(Excerpts from a dataset)
▼

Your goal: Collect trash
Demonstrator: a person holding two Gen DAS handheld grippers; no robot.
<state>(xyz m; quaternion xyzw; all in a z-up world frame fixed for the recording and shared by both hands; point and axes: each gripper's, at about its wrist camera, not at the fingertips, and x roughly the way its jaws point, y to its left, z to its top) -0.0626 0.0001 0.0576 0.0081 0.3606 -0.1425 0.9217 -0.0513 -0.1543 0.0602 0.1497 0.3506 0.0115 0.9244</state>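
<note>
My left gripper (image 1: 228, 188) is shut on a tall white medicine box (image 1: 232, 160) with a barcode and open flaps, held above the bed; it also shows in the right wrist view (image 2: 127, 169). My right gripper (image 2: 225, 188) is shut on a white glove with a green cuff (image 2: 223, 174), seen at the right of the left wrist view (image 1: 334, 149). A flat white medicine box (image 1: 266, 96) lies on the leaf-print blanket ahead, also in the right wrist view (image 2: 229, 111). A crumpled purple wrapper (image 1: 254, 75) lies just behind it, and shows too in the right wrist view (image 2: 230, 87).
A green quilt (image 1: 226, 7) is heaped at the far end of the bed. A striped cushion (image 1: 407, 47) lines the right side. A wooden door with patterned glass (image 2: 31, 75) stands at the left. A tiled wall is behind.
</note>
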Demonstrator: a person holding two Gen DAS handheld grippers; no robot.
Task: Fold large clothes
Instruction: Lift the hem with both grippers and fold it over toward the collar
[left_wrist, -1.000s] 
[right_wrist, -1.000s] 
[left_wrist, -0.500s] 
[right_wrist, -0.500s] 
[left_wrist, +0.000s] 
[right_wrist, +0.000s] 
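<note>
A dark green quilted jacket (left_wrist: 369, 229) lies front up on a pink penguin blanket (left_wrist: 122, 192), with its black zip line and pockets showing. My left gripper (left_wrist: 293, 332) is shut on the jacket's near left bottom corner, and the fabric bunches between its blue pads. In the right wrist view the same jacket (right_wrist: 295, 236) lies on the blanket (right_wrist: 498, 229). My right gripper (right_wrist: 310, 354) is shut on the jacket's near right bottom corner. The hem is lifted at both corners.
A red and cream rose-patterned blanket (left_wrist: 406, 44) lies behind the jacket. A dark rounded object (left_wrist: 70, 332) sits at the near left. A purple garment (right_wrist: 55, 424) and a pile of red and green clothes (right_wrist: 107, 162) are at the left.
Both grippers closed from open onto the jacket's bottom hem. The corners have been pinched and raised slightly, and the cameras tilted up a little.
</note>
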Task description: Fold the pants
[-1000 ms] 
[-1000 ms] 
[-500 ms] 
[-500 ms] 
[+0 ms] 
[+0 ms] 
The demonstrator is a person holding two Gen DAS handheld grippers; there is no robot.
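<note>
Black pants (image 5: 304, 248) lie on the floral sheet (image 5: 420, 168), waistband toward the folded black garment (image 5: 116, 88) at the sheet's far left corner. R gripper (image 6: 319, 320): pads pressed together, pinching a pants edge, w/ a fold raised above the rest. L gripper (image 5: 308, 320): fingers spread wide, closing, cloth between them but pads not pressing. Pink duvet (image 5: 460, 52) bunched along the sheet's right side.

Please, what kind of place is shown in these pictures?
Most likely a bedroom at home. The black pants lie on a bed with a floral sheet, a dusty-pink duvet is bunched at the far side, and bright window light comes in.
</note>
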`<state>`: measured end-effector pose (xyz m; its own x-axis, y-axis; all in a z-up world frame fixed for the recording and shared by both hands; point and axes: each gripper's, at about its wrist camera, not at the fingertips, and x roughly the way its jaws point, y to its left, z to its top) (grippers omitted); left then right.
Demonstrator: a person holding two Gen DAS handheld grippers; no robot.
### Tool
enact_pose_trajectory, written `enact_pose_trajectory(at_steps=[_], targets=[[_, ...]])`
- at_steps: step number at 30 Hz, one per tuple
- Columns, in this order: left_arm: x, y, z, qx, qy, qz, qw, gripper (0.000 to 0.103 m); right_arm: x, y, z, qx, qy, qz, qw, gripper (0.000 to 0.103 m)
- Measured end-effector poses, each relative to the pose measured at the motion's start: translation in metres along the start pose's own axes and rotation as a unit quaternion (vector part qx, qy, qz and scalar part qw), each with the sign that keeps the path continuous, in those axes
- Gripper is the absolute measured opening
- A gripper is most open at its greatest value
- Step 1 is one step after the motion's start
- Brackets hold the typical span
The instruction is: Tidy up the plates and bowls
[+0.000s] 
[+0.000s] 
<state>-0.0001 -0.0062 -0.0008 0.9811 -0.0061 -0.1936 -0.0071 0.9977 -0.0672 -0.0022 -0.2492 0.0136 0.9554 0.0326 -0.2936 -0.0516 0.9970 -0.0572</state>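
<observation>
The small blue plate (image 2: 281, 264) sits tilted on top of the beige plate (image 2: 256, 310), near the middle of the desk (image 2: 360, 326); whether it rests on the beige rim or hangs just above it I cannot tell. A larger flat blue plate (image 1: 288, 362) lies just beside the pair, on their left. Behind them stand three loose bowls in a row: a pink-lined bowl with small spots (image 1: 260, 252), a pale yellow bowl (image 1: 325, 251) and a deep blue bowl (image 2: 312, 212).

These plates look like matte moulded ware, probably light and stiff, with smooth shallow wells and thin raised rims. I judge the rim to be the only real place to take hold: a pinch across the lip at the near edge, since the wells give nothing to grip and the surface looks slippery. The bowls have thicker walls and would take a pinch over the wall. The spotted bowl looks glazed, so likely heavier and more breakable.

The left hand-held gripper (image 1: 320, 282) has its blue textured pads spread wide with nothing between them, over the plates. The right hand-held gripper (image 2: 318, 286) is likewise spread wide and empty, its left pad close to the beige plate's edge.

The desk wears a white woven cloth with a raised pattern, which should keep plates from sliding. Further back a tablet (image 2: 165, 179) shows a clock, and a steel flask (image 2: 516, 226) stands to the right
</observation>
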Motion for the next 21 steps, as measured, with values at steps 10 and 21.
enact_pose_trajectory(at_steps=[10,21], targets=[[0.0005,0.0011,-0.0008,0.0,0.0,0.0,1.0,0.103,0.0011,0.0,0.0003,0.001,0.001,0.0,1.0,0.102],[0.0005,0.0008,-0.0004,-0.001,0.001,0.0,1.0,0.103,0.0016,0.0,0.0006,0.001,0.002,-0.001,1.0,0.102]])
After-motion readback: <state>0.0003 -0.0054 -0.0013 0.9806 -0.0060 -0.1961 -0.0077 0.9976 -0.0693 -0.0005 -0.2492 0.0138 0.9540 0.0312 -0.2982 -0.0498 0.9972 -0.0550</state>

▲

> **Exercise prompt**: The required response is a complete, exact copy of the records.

> **Written answer**:
Your goal: Collect trash
Demonstrator: a person holding two Gen DAS handheld grippers; no robot.
<state>(xyz m; quaternion xyzw; all in a z-up world frame fixed for the recording and shared by both hands; point and axes: each gripper's, at about its wrist camera, not at the fingertips, and x roughly the way its jaws point, y to its left, z to its top) -0.0626 0.0001 0.0576 0.0081 0.3606 -0.1425 0.9217 -0.0513 -0.1543 0.0602 0.1497 0.3506 0.0115 0.9244</state>
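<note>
My left gripper (image 1: 228, 188) is shut on a tall white medicine box (image 1: 232, 160) with a barcode and open flaps, held above the bed; it also shows in the right wrist view (image 2: 127, 169). My right gripper (image 2: 225, 188) is shut on a white glove with a green cuff (image 2: 223, 174), seen at the right of the left wrist view (image 1: 334, 149). A flat white medicine box (image 1: 266, 96) lies on the leaf-print blanket ahead, also in the right wrist view (image 2: 229, 111). A crumpled purple wrapper (image 1: 254, 75) lies just behind it, and shows too in the right wrist view (image 2: 230, 87).
A green quilt (image 1: 226, 7) is heaped at the far end of the bed. A striped cushion (image 1: 407, 47) lines the right side. A wooden door with patterned glass (image 2: 31, 75) stands at the left. A tiled wall is behind.
</note>
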Demonstrator: a person holding two Gen DAS handheld grippers; no robot.
Task: Fold large clothes
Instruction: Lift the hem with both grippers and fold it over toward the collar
[left_wrist, -1.000s] 
[right_wrist, -1.000s] 
[left_wrist, -0.500s] 
[right_wrist, -0.500s] 
[left_wrist, +0.000s] 
[right_wrist, +0.000s] 
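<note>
A dark green quilted jacket (left_wrist: 369, 229) lies front up on a pink penguin blanket (left_wrist: 122, 192), with its black zip line and pockets showing. My left gripper (left_wrist: 293, 332) is shut on the jacket's near left bottom corner, and the fabric bunches between its blue pads. In the right wrist view the same jacket (right_wrist: 295, 236) lies on the blanket (right_wrist: 498, 229). My right gripper (right_wrist: 310, 354) is shut on the jacket's near right bottom corner. The hem is lifted at both corners.
A red and cream rose-patterned blanket (left_wrist: 406, 44) lies behind the jacket. A dark rounded object (left_wrist: 70, 332) sits at the near left. A purple garment (right_wrist: 55, 424) and a pile of red and green clothes (right_wrist: 107, 162) are at the left.
Both grippers closed from open onto the jacket's bottom hem. The corners have been pinched and raised slightly, and the cameras tilted up a little.
</note>
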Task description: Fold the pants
[-1000 ms] 
[-1000 ms] 
[-500 ms] 
[-500 ms] 
[+0 ms] 
[+0 ms] 
The demonstrator is a person holding two Gen DAS handheld grippers; there is no robot.
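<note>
Black pants (image 5: 304, 248) lie on the floral sheet (image 5: 420, 168), waistband toward the folded black garment (image 5: 116, 88) at the sheet's far left corner. R gripper (image 6: 319, 320): pads pressed together, pinching a pants edge, w/ a fold raised above the rest. L gripper (image 5: 308, 320): fingers spread wide, closing, cloth between them but pads not pressing. Pink duvet (image 5: 460, 52) bunched along the sheet's right side.

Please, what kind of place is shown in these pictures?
Most likely a bedroom at home. The black pants lie on a bed with a floral sheet, a dusty-pink duvet is bunched at the far side, and bright window light comes in.
</note>
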`<state>`: measured end-effector pose (xyz m; its own x-axis, y-axis; all in a z-up world frame fixed for the recording and shared by both hands; point and axes: each gripper's, at about its wrist camera, not at the fingertips, and x roughly the way its jaws point, y to its left, z to its top) (grippers omitted); left then right.
Demonstrator: a person holding two Gen DAS handheld grippers; no robot.
### Tool
enact_pose_trajectory, written `enact_pose_trajectory(at_steps=[_], targets=[[_, ...]])`
- at_steps: step number at 30 Hz, one per tuple
- Columns, in this order: left_arm: x, y, z, qx, qy, qz, qw, gripper (0.000 to 0.103 m); right_arm: x, y, z, qx, qy, qz, qw, gripper (0.000 to 0.103 m)
- Measured end-effector poses, each relative to the pose measured at the motion's start: translation in metres along the start pose's own axes and rotation as a unit quaternion (vector part qx, qy, qz and scalar part qw), each with the sign that keeps the path continuous, in those axes
- Gripper is the absolute measured opening
- A gripper is most open at its greatest value
- Step 1 is one step after the motion's start
- Brackets hold the typical span
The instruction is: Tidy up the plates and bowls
[+0.000s] 
[+0.000s] 
<state>-0.0001 -0.0062 -0.0008 0.9811 -0.0061 -0.1936 -0.0071 0.9977 -0.0672 -0.0022 -0.2492 0.0136 0.9554 0.0326 -0.2936 -0.0516 0.9970 -0.0572</state>
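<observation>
The small blue plate (image 2: 281, 264) sits tilted on top of the beige plate (image 2: 256, 310), near the middle of the desk (image 2: 360, 326); whether it rests on the beige rim or hangs just above it I cannot tell. A larger flat blue plate (image 1: 288, 362) lies just beside the pair, on their left. Behind them stand three loose bowls in a row: a pink-lined bowl with small spots (image 1: 260, 252), a pale yellow bowl (image 1: 325, 251) and a deep blue bowl (image 2: 312, 212).

These plates look like matte moulded ware, probably light and stiff, with smooth shallow wells and thin raised rims. I judge the rim to be the only real place to take hold: a pinch across the lip at the near edge, since the wells give nothing to grip and the surface looks slippery. The bowls have thicker walls and would take a pinch over the wall. The spotted bowl looks glazed, so likely heavier and more breakable.

The left hand-held gripper (image 1: 320, 282) has its blue textured pads spread wide with nothing between them, over the plates. The right hand-held gripper (image 2: 318, 286) is likewise spread wide and empty, its left pad close to the beige plate's edge.

The desk wears a white woven cloth with a raised pattern, which should keep plates from sliding. Further back a tablet (image 2: 165, 179) shows a clock, and a steel flask (image 2: 516, 226) stands to the right
</observation>
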Motion for the next 21 steps, as measured, with values at steps 10 and 21.
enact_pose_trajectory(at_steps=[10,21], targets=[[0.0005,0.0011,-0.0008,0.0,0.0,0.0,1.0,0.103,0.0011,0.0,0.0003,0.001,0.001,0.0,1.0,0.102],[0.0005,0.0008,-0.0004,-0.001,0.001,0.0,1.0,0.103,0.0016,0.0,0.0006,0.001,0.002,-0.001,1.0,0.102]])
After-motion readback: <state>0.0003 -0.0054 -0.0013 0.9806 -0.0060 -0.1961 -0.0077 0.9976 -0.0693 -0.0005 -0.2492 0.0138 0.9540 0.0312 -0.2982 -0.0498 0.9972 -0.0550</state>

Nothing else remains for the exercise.